Looking at the records below, count how many lines contain the string "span". Give that number alone.

Records to process Block Start

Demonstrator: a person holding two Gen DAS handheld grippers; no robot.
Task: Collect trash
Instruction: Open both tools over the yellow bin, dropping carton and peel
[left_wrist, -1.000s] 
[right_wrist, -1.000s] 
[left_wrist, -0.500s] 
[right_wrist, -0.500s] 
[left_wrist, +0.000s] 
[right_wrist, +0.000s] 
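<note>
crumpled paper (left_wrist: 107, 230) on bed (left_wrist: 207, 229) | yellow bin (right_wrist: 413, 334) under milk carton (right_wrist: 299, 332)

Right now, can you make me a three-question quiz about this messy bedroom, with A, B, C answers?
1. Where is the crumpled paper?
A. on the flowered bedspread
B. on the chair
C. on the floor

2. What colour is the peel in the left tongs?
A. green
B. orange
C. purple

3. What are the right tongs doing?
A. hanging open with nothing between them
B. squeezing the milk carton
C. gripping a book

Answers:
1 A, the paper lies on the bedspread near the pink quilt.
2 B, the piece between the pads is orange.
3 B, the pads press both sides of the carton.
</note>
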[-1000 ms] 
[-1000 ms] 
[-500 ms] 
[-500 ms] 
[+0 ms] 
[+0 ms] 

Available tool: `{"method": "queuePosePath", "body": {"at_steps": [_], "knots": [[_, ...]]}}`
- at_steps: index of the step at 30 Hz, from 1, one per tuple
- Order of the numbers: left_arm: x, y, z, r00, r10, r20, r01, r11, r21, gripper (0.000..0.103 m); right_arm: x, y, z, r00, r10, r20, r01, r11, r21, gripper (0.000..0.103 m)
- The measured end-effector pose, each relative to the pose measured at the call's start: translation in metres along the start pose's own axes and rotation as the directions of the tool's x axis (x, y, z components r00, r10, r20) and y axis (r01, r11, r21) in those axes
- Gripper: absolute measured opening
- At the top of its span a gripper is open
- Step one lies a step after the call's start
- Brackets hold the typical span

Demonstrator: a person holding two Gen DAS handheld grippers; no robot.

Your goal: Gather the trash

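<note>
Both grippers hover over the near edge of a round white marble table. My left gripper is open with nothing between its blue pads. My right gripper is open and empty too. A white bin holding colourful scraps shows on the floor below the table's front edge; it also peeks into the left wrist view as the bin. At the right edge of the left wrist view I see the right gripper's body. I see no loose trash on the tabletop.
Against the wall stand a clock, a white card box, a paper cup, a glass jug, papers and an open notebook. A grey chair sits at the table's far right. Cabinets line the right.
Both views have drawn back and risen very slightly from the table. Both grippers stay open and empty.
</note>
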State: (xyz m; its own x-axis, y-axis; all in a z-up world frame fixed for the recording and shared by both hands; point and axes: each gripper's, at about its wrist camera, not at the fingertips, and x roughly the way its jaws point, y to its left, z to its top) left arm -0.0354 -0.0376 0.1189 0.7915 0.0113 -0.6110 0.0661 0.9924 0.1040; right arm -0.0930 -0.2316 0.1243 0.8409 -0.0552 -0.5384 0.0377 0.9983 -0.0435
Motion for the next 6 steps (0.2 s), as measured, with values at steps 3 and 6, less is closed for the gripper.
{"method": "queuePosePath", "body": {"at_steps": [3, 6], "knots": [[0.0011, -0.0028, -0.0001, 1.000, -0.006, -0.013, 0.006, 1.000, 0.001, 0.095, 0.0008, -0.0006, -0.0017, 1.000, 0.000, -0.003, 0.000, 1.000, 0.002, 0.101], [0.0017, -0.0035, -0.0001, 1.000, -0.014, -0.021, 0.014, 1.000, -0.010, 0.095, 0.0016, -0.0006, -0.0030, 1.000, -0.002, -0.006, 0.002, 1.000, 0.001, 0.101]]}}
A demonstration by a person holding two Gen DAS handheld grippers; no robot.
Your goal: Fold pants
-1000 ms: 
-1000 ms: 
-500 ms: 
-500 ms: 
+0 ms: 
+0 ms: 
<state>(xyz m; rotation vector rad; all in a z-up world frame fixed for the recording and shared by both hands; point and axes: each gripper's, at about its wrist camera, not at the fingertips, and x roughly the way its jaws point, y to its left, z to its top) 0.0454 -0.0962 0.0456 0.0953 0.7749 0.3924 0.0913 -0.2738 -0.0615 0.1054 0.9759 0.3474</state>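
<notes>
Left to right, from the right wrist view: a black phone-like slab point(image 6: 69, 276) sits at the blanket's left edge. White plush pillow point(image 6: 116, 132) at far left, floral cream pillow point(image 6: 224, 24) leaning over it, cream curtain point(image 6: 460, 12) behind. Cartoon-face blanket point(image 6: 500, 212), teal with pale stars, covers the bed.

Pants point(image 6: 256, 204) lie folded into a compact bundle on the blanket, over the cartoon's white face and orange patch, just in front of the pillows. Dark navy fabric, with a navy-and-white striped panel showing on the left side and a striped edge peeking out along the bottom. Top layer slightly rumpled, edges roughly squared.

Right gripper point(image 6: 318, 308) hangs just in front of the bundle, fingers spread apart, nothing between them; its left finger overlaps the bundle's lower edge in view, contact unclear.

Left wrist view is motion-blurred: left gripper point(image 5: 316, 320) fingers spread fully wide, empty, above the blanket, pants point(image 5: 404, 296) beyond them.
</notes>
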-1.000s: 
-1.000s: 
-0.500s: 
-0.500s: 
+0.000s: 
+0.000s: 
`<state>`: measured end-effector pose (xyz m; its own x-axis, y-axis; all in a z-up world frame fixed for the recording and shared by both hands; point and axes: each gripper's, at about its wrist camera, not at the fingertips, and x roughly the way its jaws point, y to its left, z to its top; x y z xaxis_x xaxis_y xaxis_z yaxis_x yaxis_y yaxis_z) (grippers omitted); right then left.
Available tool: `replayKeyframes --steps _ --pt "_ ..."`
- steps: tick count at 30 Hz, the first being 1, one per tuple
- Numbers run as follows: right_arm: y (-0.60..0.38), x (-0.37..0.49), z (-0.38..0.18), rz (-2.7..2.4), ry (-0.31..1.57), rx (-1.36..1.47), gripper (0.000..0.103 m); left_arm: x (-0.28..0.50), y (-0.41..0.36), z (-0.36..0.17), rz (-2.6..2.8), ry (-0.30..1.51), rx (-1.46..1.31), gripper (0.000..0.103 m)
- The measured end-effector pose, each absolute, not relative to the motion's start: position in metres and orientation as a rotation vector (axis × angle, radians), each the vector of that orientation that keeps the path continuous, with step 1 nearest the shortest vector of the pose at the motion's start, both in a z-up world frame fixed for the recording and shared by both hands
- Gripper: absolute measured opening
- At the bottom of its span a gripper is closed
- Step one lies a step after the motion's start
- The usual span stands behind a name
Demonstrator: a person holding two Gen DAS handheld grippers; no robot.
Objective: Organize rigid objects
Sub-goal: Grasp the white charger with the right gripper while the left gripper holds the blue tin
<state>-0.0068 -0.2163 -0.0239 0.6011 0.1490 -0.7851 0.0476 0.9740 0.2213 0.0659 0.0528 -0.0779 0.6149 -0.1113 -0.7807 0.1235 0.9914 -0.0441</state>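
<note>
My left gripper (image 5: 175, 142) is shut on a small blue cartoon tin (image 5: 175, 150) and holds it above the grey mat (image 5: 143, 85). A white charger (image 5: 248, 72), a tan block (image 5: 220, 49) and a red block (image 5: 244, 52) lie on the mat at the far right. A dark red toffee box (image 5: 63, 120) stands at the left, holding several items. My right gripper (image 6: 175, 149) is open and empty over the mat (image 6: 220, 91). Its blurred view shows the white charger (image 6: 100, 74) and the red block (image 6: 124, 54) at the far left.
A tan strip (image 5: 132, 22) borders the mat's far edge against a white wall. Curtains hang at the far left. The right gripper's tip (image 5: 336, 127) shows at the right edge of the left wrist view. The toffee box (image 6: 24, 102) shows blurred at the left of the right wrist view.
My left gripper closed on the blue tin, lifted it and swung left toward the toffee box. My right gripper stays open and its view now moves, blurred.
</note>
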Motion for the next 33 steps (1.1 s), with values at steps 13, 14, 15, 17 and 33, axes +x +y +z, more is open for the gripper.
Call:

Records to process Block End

### Answer space
4